▶ _Data supplied_
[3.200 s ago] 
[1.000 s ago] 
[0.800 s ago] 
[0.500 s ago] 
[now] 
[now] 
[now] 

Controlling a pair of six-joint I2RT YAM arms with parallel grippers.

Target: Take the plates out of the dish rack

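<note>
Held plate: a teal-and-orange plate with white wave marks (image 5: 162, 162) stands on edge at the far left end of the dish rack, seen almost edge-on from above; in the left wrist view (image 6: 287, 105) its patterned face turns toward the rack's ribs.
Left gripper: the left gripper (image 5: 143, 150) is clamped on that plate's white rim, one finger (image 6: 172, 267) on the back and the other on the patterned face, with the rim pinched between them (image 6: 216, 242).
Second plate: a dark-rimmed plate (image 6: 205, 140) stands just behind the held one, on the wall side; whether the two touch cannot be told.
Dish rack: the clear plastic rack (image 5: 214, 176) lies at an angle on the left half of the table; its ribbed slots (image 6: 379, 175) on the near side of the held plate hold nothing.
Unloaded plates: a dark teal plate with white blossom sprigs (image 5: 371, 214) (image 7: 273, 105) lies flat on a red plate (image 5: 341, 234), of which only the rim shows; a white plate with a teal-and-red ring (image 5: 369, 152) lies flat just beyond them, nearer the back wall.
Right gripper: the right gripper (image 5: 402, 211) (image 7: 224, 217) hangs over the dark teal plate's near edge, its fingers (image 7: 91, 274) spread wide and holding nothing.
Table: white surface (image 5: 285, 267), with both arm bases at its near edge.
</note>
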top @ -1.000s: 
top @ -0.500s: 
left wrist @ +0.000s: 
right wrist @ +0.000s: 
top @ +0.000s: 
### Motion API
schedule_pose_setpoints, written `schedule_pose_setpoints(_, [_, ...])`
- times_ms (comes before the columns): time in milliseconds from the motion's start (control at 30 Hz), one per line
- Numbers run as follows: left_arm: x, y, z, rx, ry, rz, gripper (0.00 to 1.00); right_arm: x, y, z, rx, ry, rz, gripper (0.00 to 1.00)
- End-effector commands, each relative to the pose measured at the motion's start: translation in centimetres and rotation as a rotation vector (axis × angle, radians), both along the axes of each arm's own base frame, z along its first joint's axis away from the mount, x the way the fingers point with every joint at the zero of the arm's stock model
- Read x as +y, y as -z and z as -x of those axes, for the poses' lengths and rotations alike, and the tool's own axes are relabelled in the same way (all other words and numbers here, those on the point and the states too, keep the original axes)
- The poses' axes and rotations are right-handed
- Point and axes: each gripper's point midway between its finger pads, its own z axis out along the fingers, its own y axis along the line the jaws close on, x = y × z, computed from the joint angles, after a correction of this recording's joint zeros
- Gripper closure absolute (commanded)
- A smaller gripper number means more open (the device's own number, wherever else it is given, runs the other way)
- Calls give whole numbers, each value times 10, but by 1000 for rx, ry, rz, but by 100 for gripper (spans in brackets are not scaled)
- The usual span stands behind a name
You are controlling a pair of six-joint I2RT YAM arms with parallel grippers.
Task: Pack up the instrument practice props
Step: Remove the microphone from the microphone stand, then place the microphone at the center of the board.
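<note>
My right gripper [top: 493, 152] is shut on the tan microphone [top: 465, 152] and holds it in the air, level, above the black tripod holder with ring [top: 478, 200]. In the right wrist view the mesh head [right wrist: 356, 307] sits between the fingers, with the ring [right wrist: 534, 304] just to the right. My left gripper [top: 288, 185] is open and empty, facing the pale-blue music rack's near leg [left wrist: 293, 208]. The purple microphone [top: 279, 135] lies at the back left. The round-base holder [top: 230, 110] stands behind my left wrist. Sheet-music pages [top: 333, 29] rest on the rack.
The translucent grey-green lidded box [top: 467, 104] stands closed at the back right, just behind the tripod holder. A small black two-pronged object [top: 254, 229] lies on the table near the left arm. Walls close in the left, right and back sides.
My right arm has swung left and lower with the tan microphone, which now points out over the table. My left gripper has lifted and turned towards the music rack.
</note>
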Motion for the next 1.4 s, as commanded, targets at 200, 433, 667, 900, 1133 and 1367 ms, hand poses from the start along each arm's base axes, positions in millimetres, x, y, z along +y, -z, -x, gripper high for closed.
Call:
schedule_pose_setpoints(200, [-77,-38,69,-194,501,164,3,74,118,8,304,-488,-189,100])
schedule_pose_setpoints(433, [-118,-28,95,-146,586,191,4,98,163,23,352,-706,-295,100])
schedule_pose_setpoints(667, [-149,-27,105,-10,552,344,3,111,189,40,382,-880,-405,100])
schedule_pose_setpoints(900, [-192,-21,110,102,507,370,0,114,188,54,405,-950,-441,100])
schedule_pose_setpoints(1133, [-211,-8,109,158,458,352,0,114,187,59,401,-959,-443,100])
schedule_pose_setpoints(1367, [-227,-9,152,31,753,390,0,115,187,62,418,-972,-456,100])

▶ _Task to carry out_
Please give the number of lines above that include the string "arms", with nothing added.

▶ _Answer section_
2